Optimization of SQL inserts into RDBMS

Fernando Soler David
Strands Tech Corner
4 min readSep 9, 2019

Here at Strands, we use a Spring Boot application that can read CSV files from a directory, aggregate and enrich records, and persist them into an RDBMS.

Image 1: Batch Insert Diagram

CSV files might have millions of rows, and each customer can generate as many files as needed. Consequently, the ability to process, aggregate and persist all the data as quickly as possible is highly sought after.

In this post, we are going to focus on how to optimize the persistence of the data into the RDBMS. Every time an insertion takes place, 1,000 records are read, and data is enriched and persisted; so how can we improve the speed of this process?

JPA

In the Spring ecosystem, the first thing to do would be to group all the records in a single collection. These records will be represented as Entities, which will then be mapped into an SQL table. Next, the Entity Manager can be used to persist the data into the database.

Image 2: EntityManager persisting in a collection.

As you can see, the EntityManager doesn’t provide any method that accepts a collection as an argument. We want to insert all the records in one batch, but would that happen after doing the commit?

Let’s find out by enabling Hibernate Statistics.

Image 3: Hibernate stats with batch mode disable

Unfortunately, if we don’t do anything else, JPA/Hibernate will execute an SQL statement for each of the records, which will have an impact on performance. Luckily, the following feature allows executing a collection of records as a single batch insert:

spring.jpa.properties.hibernate.jdbc.batch_size=25

Specifically, this feature dictates that every batch insert should include 25 records. Let’s run the test again and check the hibernate stats.

Image 4: Hibernate stats with batch mode enable

Since we are processing 1,500 records, and every batch comprises 25 records, a total of 60 batch inserts will be executed.

While this is certainly an improvement — the process is now 18 times faster — , the records still have not been inserted in just one SQL batch, which has an impact on the execution time.

Let's try again, this time with a batch size of 1,500 records, and see if we can improve performance.

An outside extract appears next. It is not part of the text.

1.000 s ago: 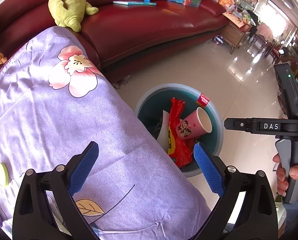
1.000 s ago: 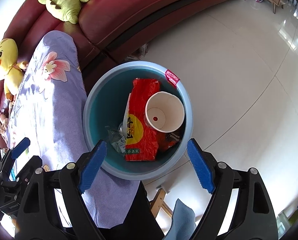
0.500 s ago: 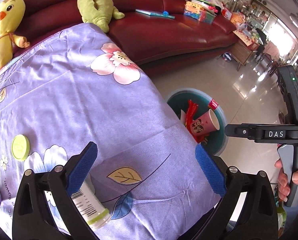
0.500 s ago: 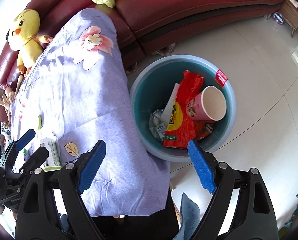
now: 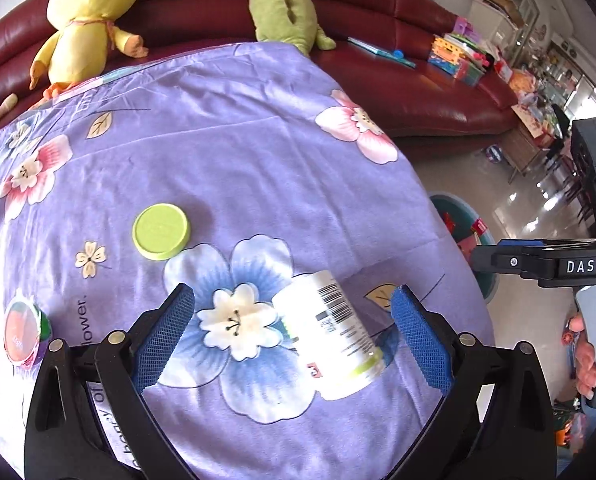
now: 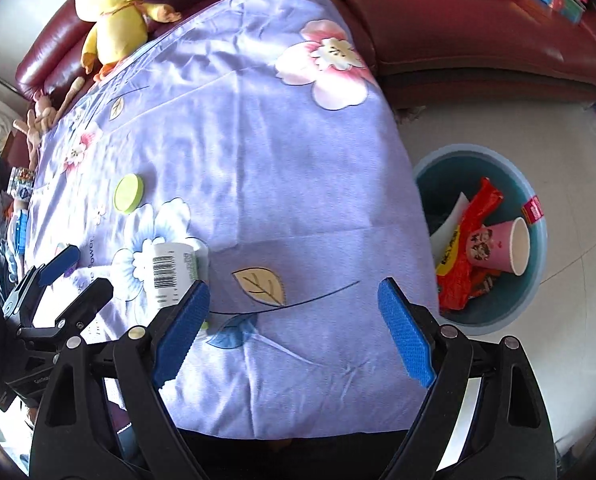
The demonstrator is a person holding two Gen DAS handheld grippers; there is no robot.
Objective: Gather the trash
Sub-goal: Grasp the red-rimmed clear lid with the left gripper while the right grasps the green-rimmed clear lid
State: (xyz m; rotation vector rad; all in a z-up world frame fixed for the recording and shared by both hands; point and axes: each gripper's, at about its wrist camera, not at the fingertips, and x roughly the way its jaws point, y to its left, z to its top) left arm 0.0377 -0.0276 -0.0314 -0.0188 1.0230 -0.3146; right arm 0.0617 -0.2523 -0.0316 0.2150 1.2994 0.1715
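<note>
**Left gripper now lined up on the bottle; bin drop is behind us**

White bottle (image 5: 329,336) lies on its side on the purple floral cloth (image 5: 234,152), barcode up, green-edged end toward the camera. It sits between the left gripper (image 5: 294,340) fingers, closer to the right-hand pad. No contact that I can see. Jaws are spread wide, nothing held.

What changed: a second ago the left wrist camera was pointing over the cloth edge down into the bin, bottle out of sight. Half a second ago the bottle only peeked in behind the left pad. Now it's in the gap. So the left unit has swung off the bin and back over the table, settling on the next pickup.

Right gripper (image 6: 294,332) did the same swing: it was straight over the bin, now it's over the near edge of the cloth. Also spread apart and empty. In its view the bottle (image 6: 170,268) is partly hidden behind its left pad.

Blue bin (image 6: 537,240) stands on the floor off the right edge of the table, already holding a pink paper cup (image 6: 501,246) and a red wrapper (image 6: 465,252).

Still on the cloth: a green lid (image 5: 161,231), well apart from the bottle, and a small round pink-topped container (image 5: 24,336) at the far left edge.

My read: bottle is the next item. It's off-centre in the jaws and round, so it may roll on closing. At least three pieces are left, so partway through.
</note>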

Image 5: Hibernate Stats with a batch size of 1,500

Now that we have set up a batch size that matches the number of entities to be persisted, only one batch insert is going to be executed. As a result, the process is now 35 times faster than before, when 60 batch inserts had to be executed.

In conclusion, the closer the batch size is to the total number of entities, the more performance will improve.

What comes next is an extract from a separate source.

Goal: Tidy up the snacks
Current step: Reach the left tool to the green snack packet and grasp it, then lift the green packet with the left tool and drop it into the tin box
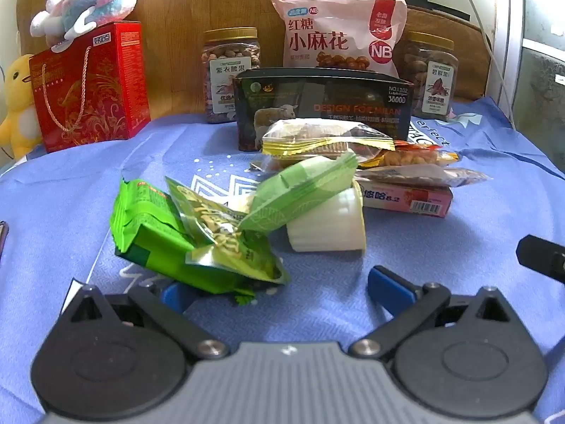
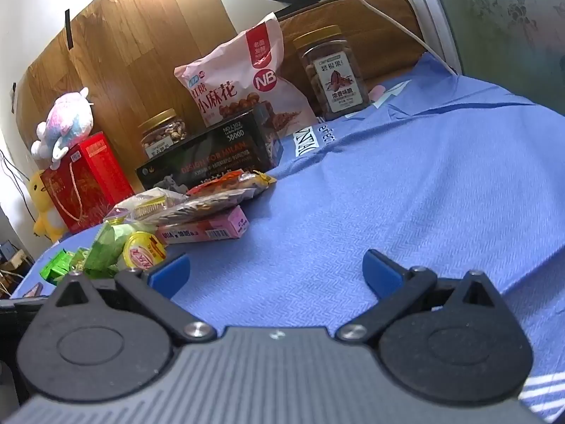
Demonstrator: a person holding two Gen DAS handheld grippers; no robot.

However, the batch size of the entity manager cannot be modified in a dynamic way. This is a serious limitation in a scenario where the size of the collection of entities is different every time.

If this is our case — and only in those instances where performance is particularly important — , we can use the JDBC driver.


JDBC

When working with prepared statements, it helps to build batch inserts with different sizes, which can be done dynamically. The only drawback is that we are losing the wizardry of the ORM, where the SQL queries are built magically and entities are mapped to each of the columns.

If you are prepared to build a batch insert this way, below you can see an example of how to do it:

Image 6: JDBC Batch insert code

Working with JDBC has yet another benefit that JPA doesn’t provide. If an error takes place during the batch execution, a BatchUpdateException is launched. Take a look into the documentation of this class:

Image 7: Javadoc from BatchUpdateException class

This is very useful when there is a ConstraintViolation. One of the records is causing the execution of the batch to fail. With JPA, the only solution is to save each of the Entities individually until we find out which one is causing the SQL Exception. However, using the JDBC API and thanks to the BatchUpdateException, we can figure out which record caused the exception, so we can remove it from the collection and execute the batch insert again.

In this post, we have presented different approaches to reduce the number of iterations through the database, while persisting data in batch mode.

In the end, given that performance was a critical requirement of this application, we decided to use the JDBC API, which gave us more control over the JDBC batch inserts.